Conference Panelists Review Internal Investigation Procedures

At the Practising Law Institute's recent conference on securities regulation, Bruce Yannett, with Debevoise & Plimpton LLP, discussed the events that may trigger an internal investigation, including whistleblower complaints, a request by the outside auditor or a shareholder derivative suit. If the audit firm raises a concern, the audit committee will frequently bring in outside experts to conduct an investigation in order to protect themselves, he said.

Colleen Mahoney, with Skadden, Arps, Slate, Meagher & Flom LLP, said it is a common practice to share whistleblower complaints with the outside auditors, and not only with respect to accounting issues. Auditors will also insist on an internal investigation if the matter relates to management integrity, she said. The auditors want assurance that they can continue to rely on the representations of the CEO and the CFO, she explained.

Mark Schonfeld, the director of the SEC's Northeast Regional Office, reported that, for better or worse, a lot of the assessment of misconduct is done in hindsight. The SEC staff looks at whether the company responded adequately, whether its response was reasonable under the circumstances and whether it acted diligently at the time to determine the validity of a complaint. If the response was to do no more than talk to the person upon whom the complaint centered, and the inquiry ends with that person's denial of any improper actions, it is probably not enough, he said.

Yannett said there is a tremendous instinct to discount the allegations of a disgruntled employee. He urged counsel to push beyond that reaction.

Carmen Lawrence, with Fried, Frank, Harris, Shriver & Jacobson LLP, discussed who should conduct the internal investigation. From the government's perspective, the greatest credibility is given where the investigator has no prior affiliation with the company and no conflicts of interest. The government will closely scrutinize an investigator's objectivity, she said.

Lawrence said that the internal counsel may be appropriate for a preliminary review. A company with a sophisticated internal audit function may rely on the internal staff to conduct a preliminary investigation to determine whether outside counsel is needed.

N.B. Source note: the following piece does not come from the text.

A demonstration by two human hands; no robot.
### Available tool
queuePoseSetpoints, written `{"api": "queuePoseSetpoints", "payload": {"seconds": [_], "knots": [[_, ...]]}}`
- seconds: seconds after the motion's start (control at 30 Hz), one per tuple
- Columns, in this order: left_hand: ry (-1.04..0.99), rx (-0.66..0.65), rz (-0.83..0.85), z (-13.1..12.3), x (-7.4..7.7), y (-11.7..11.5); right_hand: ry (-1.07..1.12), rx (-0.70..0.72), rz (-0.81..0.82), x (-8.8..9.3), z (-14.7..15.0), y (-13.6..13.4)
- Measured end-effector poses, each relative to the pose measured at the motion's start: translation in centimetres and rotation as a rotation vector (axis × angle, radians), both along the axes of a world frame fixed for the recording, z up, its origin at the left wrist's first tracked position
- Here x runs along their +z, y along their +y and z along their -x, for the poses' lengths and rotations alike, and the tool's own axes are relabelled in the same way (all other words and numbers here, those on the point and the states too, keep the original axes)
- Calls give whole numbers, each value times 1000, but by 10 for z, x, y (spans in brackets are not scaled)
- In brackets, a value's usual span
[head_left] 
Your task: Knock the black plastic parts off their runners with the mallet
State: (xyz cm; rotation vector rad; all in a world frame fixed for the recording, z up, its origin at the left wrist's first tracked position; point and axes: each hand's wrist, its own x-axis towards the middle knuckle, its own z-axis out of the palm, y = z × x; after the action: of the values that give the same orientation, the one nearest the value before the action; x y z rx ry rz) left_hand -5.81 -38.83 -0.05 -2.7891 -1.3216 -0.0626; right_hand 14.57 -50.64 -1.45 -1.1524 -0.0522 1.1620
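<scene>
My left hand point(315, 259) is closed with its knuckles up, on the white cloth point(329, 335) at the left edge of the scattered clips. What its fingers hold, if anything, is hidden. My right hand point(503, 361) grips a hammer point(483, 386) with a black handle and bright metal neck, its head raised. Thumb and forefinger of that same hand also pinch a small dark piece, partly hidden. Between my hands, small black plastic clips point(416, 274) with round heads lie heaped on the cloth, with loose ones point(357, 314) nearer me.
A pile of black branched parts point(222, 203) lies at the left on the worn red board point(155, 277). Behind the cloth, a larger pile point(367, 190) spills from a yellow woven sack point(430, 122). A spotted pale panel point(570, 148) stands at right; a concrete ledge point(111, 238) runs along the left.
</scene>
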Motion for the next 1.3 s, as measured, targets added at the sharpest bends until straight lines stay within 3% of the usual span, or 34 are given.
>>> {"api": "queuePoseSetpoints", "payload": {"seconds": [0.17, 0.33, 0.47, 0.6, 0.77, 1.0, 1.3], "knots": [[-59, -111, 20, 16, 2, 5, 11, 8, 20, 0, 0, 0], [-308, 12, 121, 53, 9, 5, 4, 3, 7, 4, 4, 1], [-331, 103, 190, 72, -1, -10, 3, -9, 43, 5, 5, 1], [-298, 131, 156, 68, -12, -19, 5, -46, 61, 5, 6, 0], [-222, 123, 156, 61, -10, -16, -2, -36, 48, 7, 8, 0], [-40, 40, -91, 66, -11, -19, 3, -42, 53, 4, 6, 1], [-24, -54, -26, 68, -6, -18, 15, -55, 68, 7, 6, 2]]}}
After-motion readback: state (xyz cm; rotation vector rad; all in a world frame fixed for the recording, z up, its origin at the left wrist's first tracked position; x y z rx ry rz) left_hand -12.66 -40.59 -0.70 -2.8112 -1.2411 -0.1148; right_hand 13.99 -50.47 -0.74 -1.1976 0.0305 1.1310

Yannett noted that the CFO and the audit committee members may not have sufficient experience, in which case they may turn to the outside auditor for recommendations on whom to retain. The outside auditors want to be satisfied that they can rely on outside counsel and can play a critical role in the selection of outside counsel.

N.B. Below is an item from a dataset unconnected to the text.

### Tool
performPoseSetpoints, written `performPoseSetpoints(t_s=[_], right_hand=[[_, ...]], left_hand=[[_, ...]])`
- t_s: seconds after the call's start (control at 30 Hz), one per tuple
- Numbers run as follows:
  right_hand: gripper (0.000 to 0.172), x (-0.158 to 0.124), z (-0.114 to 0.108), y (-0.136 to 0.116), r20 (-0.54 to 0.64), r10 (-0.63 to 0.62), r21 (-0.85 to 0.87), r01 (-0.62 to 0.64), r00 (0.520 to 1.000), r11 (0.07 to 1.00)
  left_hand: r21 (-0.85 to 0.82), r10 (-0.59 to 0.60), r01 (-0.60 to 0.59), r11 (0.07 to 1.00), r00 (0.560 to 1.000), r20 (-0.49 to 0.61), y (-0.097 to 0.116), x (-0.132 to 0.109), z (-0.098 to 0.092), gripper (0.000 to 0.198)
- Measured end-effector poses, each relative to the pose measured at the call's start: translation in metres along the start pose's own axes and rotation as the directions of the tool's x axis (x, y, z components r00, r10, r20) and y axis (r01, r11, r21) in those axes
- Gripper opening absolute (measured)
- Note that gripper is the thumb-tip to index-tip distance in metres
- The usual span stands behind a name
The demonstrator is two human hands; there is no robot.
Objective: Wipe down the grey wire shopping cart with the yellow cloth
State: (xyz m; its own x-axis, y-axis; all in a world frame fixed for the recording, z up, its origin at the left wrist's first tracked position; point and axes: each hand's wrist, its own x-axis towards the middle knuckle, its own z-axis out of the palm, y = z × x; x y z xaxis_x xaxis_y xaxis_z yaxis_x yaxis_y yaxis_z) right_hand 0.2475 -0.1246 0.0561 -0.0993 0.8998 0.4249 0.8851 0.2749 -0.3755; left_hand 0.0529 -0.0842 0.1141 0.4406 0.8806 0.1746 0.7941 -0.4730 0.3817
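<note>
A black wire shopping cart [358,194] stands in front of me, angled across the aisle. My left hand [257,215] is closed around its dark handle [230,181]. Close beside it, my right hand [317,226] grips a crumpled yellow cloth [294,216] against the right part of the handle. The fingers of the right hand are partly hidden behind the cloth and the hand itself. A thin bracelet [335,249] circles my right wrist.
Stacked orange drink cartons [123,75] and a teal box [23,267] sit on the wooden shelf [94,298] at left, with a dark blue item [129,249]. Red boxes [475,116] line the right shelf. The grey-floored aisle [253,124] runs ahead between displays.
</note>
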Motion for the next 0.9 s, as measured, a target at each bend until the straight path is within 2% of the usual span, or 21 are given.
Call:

Outside forensic accountants can be invaluable in a financial fraud investigation, according to Lawrence, particularly in judging materiality and whether to restate the financial statements. A company cannot rely on the internal accounting staff in financial fraud investigations because they may be potential witnesses, she said. The forensic accountants should be retained by counsel in order to preserve privilege through the manner of hiring, she explained.

Schonfeld said to expect a dialogue with the government on these decisions. The government will want to know the approach a company has taken and why it considers its approach reasonable. Mahoney asked whether outside counsel can use the internal accounting staff in its investigation, given the expense of hiring a forensic accountant. Schonfeld said it is possible as long as there is no question of the staff being tainted by the allegation. The accountants may have been deceived or circumvented, but they may also have been complicit, he warned. A company will not know that at the start of the investigation.

Yannett suggested that companies start out with a forensic auditor and supplement it with the internal staff once the internal staff has been tested for any conduct related to the issue under investigation.

Mahoney urged companies to be very precise with the government about what they did, who was interviewed and which documents were reviewed. Lawrence agreed that the government should be informed of the scope of the internal investigation because it is an area the government tends to challenge. Schonfeld said the staff will look at remediation efforts and reform measures to prevent future violations.

Mahoney advised companies to instruct employees about document collection and preservation. Make sure IT is not destroying information, she warned. She also urged companies to focus on documents that may be on portable technology such as Blackberries and laptops.

When interviewing employees, make sure they understand that they are not the client, Mahoney said. The company is the client. Schonfeld said the single biggest area where internal investigations rise or fall is when companies end an investigation citing a lack of subpoena power. This often results in companies reaching the wrong conclusion, he said, because critical information was in the hands of a third party.

The SEC recognizes that a company cannot compel testimony, but it must make an effort. Companies may be concerned about the collateral impact of questioning a client or a vendor, he explained. Companies are concerned that information about the investigation will come out. If a big fraud is involved, the information is going to come out, Schonfeld said. The staff will look at the reasonableness of the company's conclusion.